Greet()       // exception
Greet("Gabe") // prints "Hello, Gabe!"
// parameter with default value
function Greet(name="Gordon")
{
  printl("Hello, " + name + "!")
}

Greet()       // prints "Hello, Gordon!"
Greet("Gabe") // prints "Hello, Gabe!"

Return Value

A function is ended with the optional return statement, where it is also possible to return a value. It can be imagined that this value will be inserted to where the function was called.

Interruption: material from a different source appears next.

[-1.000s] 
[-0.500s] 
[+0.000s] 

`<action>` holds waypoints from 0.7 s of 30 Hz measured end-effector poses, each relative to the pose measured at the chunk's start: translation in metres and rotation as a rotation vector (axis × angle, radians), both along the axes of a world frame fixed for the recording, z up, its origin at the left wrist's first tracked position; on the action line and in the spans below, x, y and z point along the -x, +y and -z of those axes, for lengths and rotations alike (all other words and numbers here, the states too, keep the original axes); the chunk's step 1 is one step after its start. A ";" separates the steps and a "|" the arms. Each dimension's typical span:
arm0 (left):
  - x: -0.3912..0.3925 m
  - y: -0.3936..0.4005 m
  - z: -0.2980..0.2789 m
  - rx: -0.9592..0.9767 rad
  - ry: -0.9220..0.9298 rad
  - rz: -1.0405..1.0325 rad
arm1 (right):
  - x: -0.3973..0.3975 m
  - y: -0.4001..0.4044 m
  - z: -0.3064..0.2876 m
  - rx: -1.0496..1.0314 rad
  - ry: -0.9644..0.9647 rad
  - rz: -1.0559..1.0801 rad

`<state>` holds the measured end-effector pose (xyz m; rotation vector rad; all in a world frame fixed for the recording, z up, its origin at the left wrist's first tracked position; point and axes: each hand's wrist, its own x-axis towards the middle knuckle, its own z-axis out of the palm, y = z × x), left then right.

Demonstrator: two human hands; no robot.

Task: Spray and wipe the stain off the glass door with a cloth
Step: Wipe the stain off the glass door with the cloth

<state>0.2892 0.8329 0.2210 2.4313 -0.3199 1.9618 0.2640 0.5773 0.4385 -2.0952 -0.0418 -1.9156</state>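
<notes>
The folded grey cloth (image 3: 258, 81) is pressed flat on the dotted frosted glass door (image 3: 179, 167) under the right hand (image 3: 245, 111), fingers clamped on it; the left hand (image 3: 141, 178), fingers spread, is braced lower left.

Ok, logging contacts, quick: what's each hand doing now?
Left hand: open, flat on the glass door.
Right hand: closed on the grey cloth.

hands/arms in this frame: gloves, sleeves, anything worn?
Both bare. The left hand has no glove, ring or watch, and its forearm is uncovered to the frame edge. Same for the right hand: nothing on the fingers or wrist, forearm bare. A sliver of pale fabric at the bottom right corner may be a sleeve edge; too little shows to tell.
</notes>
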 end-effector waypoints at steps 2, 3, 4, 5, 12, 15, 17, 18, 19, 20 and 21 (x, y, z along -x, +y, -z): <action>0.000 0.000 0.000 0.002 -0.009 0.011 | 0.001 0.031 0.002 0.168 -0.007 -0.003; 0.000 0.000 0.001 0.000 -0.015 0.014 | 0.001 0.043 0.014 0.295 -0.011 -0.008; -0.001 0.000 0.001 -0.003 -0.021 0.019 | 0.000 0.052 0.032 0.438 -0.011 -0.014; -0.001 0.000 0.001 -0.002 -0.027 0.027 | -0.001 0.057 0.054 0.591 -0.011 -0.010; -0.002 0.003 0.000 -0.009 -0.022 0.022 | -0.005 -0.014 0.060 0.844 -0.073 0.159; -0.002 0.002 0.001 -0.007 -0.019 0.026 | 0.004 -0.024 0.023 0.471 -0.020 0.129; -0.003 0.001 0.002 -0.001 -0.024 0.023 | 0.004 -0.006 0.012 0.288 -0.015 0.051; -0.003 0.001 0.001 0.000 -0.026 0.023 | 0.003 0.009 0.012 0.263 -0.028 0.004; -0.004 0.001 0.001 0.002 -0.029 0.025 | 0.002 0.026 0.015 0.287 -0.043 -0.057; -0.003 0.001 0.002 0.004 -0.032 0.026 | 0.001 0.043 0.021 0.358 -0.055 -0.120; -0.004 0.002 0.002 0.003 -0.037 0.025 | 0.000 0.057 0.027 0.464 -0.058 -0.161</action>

  • If a function ends without a return statement, it returns the value null.
function IsEven(n)
{
  if (n % 2 == 0)
    return true
  else
    return false
}

if (IsEven(42)) // (42 % 2 == 0) == true
{
  printl("42 is even!")
}

Classes

The following is just an example of some basic class syntax. For details, see Squirrel API about classes.

class Weapon
{
	static prefix = "weapon_" // static variables are read-only!
	
	// For instance-individual variables it's best to declare them with anything and overwritte them on construction.
	name    = null
	primMax = null
	secMax  = null
	
	count = [0] // Containers and instances are not copied per instance, just the reference. count[0] is the same for all of instances.
	
	constructor(name0, prim, sec)
	{
		name    = prefix + name0
		primMax = prim
		secMax  = sec
		count[0]++
	}
	
	function GetAll()
	{
		local list = []
		local wep = null
		while ( wep = Entities.FindByClassname(wep, name) )
		{
			list.append(wep)
		}
		return list
	}
	
	// ... more useful functions ...
}

awp  <- Weapon("awp", 10, 30)
ak47 <- Weapon("ak47", 30, 90)
// can access class variables and class functions with awp.[...]

To do:  Get a better example.

Scripting

Please see VScript Fundamentals for more information.

With the Source VScript system, scripts are stored in the game\scripts\vscripts\ directory. Squirrel scripts use the .nut file extension, and the .nuc extension for ICE encrypted files.

Common to all Squirrel using games, scripts can be associated to a game entity as an entity script that is executed then the entity spawns, and has access to the script handle of its entity through the self variable. Specific games can also have other methosds of executing scripts.

Script files can also be executed from the Developer Console using the script_execute command. Lines of code can even be executed in-line with the script command.